PROVIDED DATA: Begin

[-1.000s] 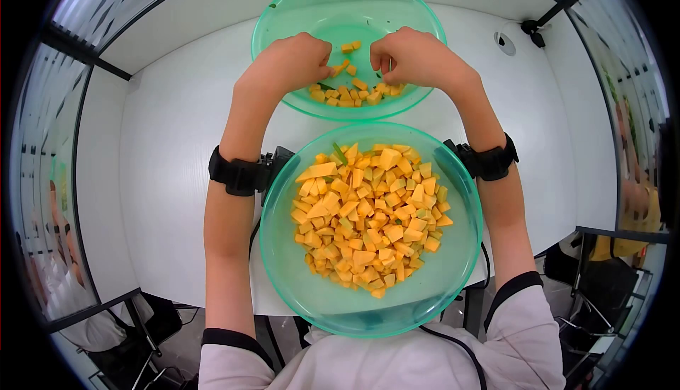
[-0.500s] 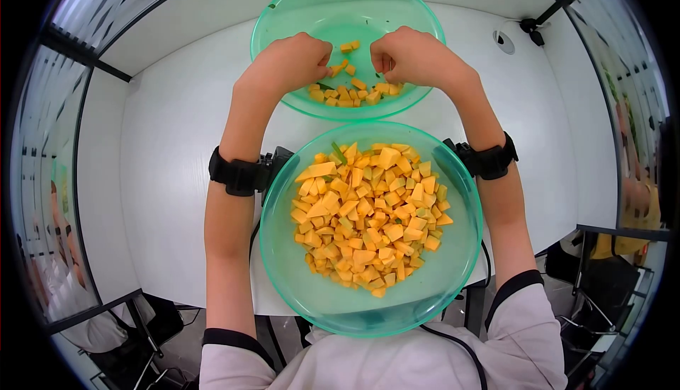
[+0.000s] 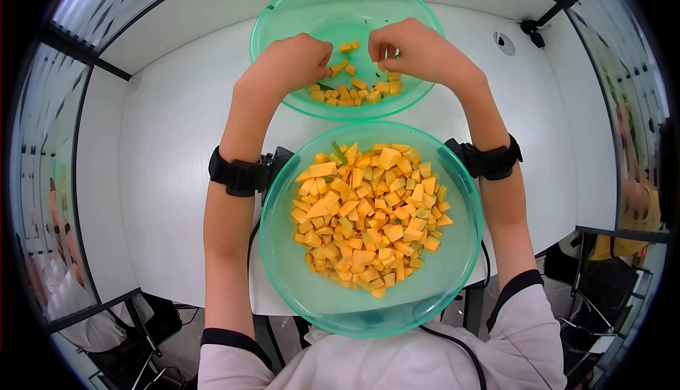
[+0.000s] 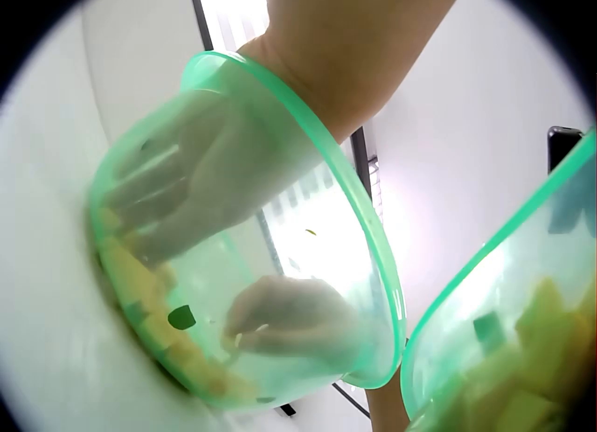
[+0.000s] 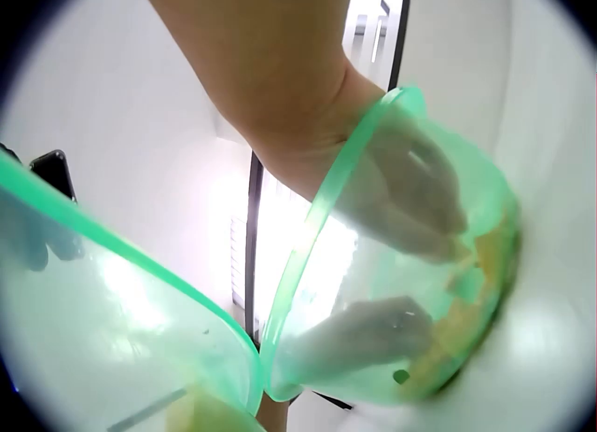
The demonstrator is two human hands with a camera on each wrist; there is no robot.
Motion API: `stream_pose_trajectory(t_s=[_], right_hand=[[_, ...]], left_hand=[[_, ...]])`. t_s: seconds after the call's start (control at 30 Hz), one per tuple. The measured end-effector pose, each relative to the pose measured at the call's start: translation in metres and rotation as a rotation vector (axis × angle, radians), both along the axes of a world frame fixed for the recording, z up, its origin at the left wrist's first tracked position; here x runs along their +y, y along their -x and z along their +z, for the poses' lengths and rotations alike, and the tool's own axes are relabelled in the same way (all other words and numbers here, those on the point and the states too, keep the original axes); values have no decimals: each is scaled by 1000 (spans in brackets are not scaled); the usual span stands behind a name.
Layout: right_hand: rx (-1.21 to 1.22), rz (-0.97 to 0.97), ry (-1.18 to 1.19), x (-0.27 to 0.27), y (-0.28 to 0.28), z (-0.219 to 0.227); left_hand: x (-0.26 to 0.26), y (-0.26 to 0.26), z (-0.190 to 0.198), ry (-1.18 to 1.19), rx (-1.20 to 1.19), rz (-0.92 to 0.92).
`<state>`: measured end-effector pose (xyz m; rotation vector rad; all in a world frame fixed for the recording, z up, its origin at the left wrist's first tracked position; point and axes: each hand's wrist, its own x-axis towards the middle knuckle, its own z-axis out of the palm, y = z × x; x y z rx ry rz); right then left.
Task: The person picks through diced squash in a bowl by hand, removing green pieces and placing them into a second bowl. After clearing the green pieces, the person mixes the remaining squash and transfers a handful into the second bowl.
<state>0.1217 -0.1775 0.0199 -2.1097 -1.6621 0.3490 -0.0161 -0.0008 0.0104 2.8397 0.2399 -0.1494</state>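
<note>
In the head view, the left hand reaches over the near left rim of the far green bowl, fingertips beside orange cubes. Through the bowl wall in the left wrist view, its fingers look loosely extended down to the pieces. The right hand hangs above the bowl's right side with bent fingers, thumb near the index; whether something small is between them cannot be seen. Orange cubes lie along the near side of this bowl, with dark green bits among them. Several more cubes lie in the middle.
A second green bowl, heaped with orange chunks and a few green pieces, stands nearer the body. Both bowls are close together on the white table. Low white walls surround the table, and a black clamp sits at the back right.
The right hand has risen slightly away from the cubes on the right, and its fingers have moved a little apart. The left hand has stayed almost still.
</note>
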Motion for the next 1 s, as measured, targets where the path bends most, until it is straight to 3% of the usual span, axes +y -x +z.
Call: stream_pose_trajectory(t_s=[0.13,0.23,0.37,0.43,0.53,0.63,0.73,0.83,0.93,1.0], right_hand=[[89,84,-124,-7,3,23],[359,307,-165,-16,9,47],[543,663,22,-24,14,67],[654,760,206,-26,19,69],[718,780,279,-29,22,68],[561,722,202,-27,19,63],[483,544,114,-20,13,55],[545,336,-36,-9,10,35],[198,186,-24,0,4,8],[90,144,2,3,3,-2]], left_hand=[[-1,1,1,-10,3,0],[-2,1,2,1,14,9],[0,1,1,10,9,0],[-1,0,2,-2,6,1],[-1,1,2,0,3,-5],[0,1,1,4,2,-5],[-1,1,3,6,8,-5],[-2,1,4,1,24,4],[-2,0,4,-15,38,9],[-2,1,3,-26,24,-9]])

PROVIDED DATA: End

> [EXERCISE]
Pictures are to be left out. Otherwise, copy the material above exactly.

> [SOLUTION]
[-1.000s] 
[-0.500s] 
[+0.000s] 
[+0.000s] 
[+0.000s] 
The demonstrator is two human hands with a camera on each wrist; there is no robot.
Motion API: `stream_pose_trajectory(t_s=[_], right_hand=[[_, ...]], left_hand=[[_, ...]])`. t_s: seconds after the call's start (control at 30 Hz), one per tuple. The measured end-effector pose, each relative to the pose measured at the call's start: translation in metres and rotation as a rotation vector (axis × angle, radians), both along the axes of a world frame fixed for the recording, z up, its origin at the left wrist's first tracked position; here x runs along their +y, y along their -x and z along their +z, for the poses' lengths and rotations alike, and the tool's own axes are relabelled in the same way (all other words and numbers here, those on the point and the states too, keep the original axes); values have no decimals: each is scaled by 1000 (spans in brackets are not scaled); the usual span stands behind a name.
Layout: right_hand: rx (-1.21 to 1.22), rz (-0.97 to 0.97), ry (-1.18 to 1.19), x (-0.27 to 0.27), y (-0.28 to 0.28), z (-0.219 to 0.227); left_hand: x (-0.26 to 0.26), y (-0.26 to 0.26), z (-0.190 to 0.198), ry (-1.18 to 1.19), rx (-1.20 to 1.19), rz (-0.92 to 0.92).
`<state>`: measured end-effector pose (xyz m; rotation vector rad; all in a world frame fixed for the recording, z up, its origin at the left wrist's first tracked position; point and axes: each hand's wrist, its own x-axis towards the middle knuckle, its own z-axis out of the palm, y = z × x; x y z rx ry rz); right then left.
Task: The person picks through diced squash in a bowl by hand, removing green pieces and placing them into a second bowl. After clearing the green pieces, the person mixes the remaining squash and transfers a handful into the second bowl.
<state>0.1217 -0.1775 0.0199 -2.1097 -1.6621 0.3490 -0.0161 -0.0008 0.0104 2.8397 0.2399 -0.1494</state>
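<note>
In the head view, the left hand reaches over the near left rim of the far green bowl, fingertips beside orange cubes. Through the bowl wall in the left wrist view, its fingers look loosely extended down to the pieces. The right hand hangs above the bowl's right side with bent fingers, thumb near the index; whether something small is between them cannot be seen. Orange cubes lie along the near side of this bowl, with dark green bits among them. Several more cubes lie in the middle.
A second green bowl, heaped with orange chunks and a few green pieces, stands nearer the body. Both bowls are close together on the white table. Low white walls surround the table, and a black clamp sits at the back right.
The right hand has risen slightly away from the cubes on the right, and its fingers have moved a little apart. The left hand has stayed almost still.
</note>
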Motion for the next 1 s, as measured, targets where the path bends most, until it is straight to 3% of the usual span, axes +y -x +z.
Call: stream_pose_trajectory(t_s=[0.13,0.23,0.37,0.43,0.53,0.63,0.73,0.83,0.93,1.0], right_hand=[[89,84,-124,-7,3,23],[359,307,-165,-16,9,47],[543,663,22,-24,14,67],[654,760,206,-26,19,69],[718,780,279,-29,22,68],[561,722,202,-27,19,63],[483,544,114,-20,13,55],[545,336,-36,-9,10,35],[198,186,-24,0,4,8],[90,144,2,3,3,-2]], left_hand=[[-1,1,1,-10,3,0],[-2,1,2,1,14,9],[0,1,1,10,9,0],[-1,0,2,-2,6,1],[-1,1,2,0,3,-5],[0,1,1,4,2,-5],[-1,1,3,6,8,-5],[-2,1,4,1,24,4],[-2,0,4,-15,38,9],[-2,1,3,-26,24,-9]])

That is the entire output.